▶ [WHAT TO DO]
In the material below, find each line that contains the word "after" and copy it.

/---

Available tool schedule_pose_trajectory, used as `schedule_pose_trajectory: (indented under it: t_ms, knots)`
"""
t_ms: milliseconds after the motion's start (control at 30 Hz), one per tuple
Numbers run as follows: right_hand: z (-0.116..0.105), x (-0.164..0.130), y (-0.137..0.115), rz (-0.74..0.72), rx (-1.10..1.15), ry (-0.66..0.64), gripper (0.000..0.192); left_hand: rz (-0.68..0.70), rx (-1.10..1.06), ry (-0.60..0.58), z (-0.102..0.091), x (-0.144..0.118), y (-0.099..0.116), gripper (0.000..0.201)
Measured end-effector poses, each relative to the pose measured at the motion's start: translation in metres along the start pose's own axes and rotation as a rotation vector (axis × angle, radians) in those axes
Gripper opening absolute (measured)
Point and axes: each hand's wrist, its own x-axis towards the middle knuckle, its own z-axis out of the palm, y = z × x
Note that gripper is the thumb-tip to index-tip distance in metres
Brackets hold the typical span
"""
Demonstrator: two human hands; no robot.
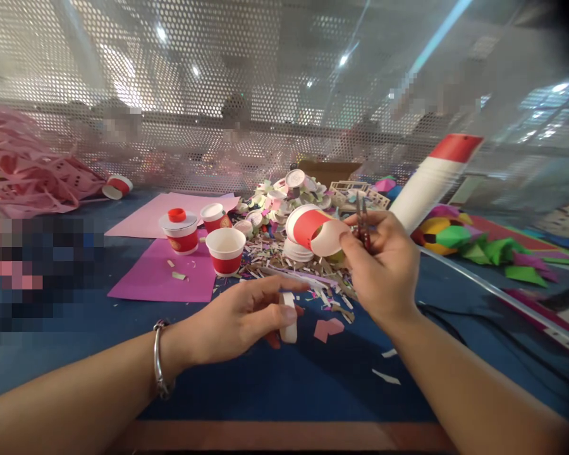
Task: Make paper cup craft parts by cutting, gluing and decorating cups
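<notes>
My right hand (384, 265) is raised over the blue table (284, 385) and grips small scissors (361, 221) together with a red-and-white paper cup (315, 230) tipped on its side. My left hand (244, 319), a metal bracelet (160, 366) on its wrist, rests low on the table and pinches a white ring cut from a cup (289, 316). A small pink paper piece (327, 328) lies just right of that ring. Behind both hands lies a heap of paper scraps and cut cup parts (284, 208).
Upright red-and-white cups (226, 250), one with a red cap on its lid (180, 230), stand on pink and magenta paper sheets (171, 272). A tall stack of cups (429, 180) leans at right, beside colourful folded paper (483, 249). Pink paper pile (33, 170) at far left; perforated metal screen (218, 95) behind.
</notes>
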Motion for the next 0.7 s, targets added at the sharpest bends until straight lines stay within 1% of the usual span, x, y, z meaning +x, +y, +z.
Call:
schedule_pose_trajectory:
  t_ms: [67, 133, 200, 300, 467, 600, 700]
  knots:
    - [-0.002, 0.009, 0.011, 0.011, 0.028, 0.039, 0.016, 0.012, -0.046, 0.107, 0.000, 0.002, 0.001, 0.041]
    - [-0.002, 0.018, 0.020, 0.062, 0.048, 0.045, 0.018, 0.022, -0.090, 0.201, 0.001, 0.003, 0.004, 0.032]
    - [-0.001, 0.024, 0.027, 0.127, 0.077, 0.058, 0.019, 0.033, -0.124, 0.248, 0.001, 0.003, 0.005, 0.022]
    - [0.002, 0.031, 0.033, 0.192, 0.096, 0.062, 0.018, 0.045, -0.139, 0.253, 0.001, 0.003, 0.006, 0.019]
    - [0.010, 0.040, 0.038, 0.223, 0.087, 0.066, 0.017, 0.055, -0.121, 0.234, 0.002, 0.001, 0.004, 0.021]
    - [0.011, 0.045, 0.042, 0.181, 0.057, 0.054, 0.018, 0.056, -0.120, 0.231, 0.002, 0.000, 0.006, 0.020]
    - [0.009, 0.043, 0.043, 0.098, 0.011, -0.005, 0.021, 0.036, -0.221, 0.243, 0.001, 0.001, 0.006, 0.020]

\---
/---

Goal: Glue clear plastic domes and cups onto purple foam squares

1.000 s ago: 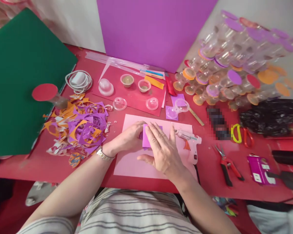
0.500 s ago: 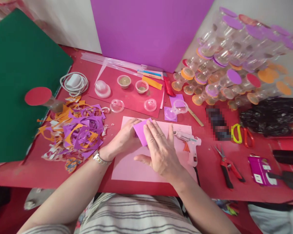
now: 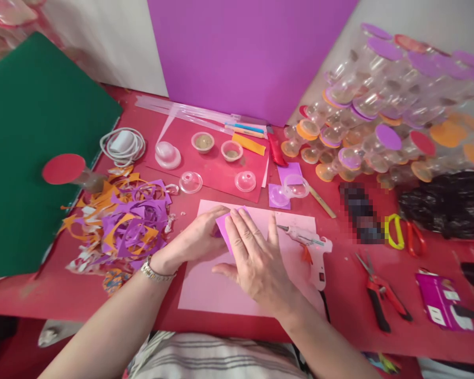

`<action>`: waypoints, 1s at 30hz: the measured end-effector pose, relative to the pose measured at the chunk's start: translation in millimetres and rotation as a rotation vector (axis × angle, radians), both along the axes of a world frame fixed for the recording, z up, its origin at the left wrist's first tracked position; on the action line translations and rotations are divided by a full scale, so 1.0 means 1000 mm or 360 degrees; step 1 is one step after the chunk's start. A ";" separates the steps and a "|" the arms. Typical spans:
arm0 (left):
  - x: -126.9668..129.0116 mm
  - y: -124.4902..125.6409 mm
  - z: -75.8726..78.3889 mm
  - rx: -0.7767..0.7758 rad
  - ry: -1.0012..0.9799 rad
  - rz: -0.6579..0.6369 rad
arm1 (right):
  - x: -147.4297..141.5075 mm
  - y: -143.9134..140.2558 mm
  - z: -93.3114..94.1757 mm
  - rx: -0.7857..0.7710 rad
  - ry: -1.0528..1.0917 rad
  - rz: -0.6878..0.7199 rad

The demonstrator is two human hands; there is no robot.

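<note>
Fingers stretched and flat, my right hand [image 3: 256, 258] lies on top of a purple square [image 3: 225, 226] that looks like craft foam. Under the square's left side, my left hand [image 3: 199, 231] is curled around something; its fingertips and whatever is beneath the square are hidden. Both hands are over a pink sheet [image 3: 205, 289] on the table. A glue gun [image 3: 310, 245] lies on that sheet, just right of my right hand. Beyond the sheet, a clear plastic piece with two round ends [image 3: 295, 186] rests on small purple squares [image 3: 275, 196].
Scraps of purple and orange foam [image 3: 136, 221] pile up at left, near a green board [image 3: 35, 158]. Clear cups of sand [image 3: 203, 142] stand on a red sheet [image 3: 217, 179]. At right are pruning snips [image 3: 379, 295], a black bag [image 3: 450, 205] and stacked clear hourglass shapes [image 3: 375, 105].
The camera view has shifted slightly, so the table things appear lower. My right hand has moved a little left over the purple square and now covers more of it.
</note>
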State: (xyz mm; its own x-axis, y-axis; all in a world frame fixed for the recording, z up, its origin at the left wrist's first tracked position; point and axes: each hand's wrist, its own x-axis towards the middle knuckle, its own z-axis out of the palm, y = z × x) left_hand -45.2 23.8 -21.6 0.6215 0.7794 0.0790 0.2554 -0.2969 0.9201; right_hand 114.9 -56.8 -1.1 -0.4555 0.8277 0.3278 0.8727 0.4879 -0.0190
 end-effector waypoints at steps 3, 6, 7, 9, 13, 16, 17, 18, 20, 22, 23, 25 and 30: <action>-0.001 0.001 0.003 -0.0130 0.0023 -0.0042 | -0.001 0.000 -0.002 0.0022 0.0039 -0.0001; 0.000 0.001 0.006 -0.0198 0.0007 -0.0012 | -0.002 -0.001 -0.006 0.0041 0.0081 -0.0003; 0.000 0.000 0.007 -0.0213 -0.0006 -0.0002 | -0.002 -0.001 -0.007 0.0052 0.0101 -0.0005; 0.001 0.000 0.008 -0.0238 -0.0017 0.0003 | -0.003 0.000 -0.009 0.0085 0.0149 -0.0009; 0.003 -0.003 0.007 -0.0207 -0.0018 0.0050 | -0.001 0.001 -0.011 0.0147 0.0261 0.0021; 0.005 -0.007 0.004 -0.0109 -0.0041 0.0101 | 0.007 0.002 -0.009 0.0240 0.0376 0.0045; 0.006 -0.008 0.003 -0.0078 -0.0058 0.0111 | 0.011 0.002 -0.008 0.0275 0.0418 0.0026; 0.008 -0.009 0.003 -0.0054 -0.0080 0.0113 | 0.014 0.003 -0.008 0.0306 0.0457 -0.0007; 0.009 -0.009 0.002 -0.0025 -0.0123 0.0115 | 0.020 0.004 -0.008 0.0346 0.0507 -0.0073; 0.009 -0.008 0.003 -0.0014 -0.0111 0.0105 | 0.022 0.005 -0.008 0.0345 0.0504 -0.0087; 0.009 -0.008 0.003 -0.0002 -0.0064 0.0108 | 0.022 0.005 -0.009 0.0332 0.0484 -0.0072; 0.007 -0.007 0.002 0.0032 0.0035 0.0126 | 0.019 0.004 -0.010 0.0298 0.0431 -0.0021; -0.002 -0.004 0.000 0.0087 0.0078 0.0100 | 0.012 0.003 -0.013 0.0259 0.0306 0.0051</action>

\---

▶ [TASK SOLUTION]
t_ms: milliseconds after the motion's start (control at 30 Hz), one per tuple
`<action>`: waypoints, 1s at 30hz: the measured end-effector pose, relative to the pose measured at the chunk's start: translation in millimetres and rotation as a rotation vector (axis × angle, radians), both along the axes of a world frame fixed for the recording, z up, its origin at the left wrist's first tracked position; on the action line translations and rotations are divided by a full scale, so 1.0 means 1000 mm or 360 degrees; step 1 is one step after the chunk's start. A ";" separates the steps and a "|" the arms. Typical spans:

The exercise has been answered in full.